ザ・グレート・展開予測ショー

ドクターカオスの珍発明3


投稿者名:KUMAさん
投稿日時:(01/ 9/ 5)


ここはドクターカオスのアパートのカオスの部屋。
美神がカオスのアパートに向かう20分程前に遡る。
釣鐘が鈍く輝き、ヴォヴォヴォヴォと異様な音を発している。その釣鐘の周りを無数の半透明の横島が飛び回っていた。はっきり言って気色悪い。
「なんじゃーっ、これはいったい何なんじゃ―っ」パニックに陥っている横島。
「うーむっ、おそらくこれは文珠と釣鐘によって生成されたボウズの人工霊のようなものじゃな。」冷静に分析するカオス。
「なんだとー、その釣鐘に文珠が必要だからとくれてやれば、いたいけな美少年の俺を騙したなー」【いや、美少年というには、さらにどこがいたいけじゃ】by作者
「騙したとは失敬な!仮にもヨーロッパの魔王といわれたわしじゃ。騙すんならボウズよりも大金持ちを騙すわい」【うーん、それもどうかと思うが】by作者

しかし、さっきからこの横島の人工霊達は釣鐘とカオス、横島の周りをただただ回っているだけである。
「ふーむ、こやつら別に襲ってくる様子もないのう。
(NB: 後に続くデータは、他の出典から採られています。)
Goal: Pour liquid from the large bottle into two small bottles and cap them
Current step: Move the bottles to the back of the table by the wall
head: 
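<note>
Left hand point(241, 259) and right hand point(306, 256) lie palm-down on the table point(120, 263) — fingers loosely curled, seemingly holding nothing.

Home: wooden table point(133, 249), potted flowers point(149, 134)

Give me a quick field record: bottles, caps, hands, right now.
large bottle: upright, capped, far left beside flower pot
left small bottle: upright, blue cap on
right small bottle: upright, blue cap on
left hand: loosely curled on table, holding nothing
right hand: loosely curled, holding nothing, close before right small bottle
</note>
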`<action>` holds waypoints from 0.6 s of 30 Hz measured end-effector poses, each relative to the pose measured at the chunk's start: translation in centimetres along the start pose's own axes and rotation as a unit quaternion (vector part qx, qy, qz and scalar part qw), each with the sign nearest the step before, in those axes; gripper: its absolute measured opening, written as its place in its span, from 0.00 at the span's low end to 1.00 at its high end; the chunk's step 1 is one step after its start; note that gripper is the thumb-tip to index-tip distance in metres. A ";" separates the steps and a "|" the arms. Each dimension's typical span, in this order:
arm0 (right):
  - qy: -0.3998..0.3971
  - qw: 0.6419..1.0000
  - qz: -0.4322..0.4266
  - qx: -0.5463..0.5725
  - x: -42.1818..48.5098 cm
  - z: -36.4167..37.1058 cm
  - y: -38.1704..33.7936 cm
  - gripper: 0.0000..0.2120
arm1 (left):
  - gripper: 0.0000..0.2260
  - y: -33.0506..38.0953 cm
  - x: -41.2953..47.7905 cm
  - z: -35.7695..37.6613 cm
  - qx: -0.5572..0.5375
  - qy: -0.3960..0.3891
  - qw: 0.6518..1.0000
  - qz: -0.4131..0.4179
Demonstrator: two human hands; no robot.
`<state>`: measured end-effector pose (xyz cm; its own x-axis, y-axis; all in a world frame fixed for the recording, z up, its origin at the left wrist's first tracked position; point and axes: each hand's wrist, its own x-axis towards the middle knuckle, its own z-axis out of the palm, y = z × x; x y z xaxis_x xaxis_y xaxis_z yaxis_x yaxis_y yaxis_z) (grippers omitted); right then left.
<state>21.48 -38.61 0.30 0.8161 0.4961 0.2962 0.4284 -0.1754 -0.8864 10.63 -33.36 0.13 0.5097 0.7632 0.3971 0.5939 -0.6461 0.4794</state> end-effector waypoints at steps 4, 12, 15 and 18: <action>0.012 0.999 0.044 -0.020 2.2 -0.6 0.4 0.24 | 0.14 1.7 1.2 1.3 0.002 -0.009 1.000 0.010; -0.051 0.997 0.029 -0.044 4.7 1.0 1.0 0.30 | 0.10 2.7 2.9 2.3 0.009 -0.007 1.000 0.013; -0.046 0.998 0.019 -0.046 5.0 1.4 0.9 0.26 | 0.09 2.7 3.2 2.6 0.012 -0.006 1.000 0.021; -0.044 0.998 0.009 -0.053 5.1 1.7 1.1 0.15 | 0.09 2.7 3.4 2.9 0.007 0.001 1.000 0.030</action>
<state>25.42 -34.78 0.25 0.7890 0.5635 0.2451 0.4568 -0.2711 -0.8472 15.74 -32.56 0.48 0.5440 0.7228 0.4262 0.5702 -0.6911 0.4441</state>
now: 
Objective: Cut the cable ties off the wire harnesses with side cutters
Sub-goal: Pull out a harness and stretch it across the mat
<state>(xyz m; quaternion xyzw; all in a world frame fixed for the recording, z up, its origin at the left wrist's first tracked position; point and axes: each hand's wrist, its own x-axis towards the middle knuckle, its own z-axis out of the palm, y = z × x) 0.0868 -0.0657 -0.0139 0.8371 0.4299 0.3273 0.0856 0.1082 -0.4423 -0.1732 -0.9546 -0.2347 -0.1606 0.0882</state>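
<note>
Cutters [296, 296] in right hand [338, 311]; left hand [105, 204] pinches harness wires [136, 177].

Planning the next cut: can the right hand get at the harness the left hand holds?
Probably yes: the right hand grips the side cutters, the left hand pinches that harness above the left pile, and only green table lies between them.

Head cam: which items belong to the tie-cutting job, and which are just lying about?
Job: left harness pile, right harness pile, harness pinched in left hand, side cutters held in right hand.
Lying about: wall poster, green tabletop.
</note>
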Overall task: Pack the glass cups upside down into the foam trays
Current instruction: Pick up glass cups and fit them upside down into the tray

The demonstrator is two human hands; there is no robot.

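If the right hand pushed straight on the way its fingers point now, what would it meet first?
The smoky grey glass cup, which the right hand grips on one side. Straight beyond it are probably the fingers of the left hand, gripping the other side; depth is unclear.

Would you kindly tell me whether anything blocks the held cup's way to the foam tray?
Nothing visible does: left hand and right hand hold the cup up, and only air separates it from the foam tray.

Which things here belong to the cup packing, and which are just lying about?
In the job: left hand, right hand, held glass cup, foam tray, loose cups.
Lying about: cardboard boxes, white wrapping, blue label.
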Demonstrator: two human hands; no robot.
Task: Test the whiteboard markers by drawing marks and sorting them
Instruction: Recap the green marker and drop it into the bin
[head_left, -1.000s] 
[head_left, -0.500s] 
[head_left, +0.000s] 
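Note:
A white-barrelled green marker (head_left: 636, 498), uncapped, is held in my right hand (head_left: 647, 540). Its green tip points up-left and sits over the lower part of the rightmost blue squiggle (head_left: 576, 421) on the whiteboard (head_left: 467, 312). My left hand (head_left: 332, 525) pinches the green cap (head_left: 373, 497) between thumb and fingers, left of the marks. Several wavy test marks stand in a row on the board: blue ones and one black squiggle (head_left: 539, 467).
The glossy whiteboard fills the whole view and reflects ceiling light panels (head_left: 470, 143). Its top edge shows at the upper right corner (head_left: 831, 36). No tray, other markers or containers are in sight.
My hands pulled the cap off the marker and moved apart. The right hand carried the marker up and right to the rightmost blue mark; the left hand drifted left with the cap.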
」しばし考えてカオスが横島に言った。
「ボウズ、ちょっとこいつらに呼びかけてみてくれんか」横島にカオスが言う。
「えっ、こいつらに呼びかけるのか」少し間を置いて横島が人工霊に大声で話し掛ける。
「おーい、お前らーっ、飛び回るのをやめろ―ッ」恐る恐る飛び回る人工霊横島たちに向かって叫ぶ横島。
「おい、横島が飛び回るのをやめろってよ」「一応あいつがオリジナルだしな。言うこと聞いてやるか」てな調子で横島とカオスの前に降りてくる人工霊横島たち。
「へぇーっ俺の言うことわかるのか」オリジナル横島が人工霊横島たちに聞く。
「俺たちはお前なんだぜ。文珠に込められた霊力はお前の念でもあるんだ。お前の煩悩は俺たちにもあるんだぜ」人工霊横島の一人がそう言うとオリジナル横島の頭の中に大きなスクリーンが現れた。しかもそのスクリーンは分割され、同時に色々な映像を鮮明に映していた。
その映像とは、横島が所有しているエロ本、アダルトビデオの最も興奮するシーン(若い男性のとある行為のおかずに使う。わからない人はお父さんに聞くように)であった。
そして、かつて命がけで覗いた美神の入浴シーンの数々までも!!
「うっ」横島は思わず股間を押さえて前かがみになった。【若いぜ。横島】by作者
「こ、これはテレパシーか」鼻血まで出して、股間を押さえながら人工霊横島たちに聞くオリジナル横島。
「そうだ」と自慢げに人工霊横島たち。「じゃあ、お前たちが今見ているものもテレパシーで送れるんだよな」オリジナル横島の煩悩が不遜な考えとともに鎌首をもたげ始める。
これが後の世にその名を残す恐るべき横島セクハラ軍団誕生の記念すべき瞬間であった。

「うーむ、わしの出番がないのう。マリア、お茶」異様な盛り上がりを見せる横島たちを尻目に、マリアに煎れてもらったお茶をすすりながら、事の成り行きをただぼんやりと眺めていたドクターカオスであった。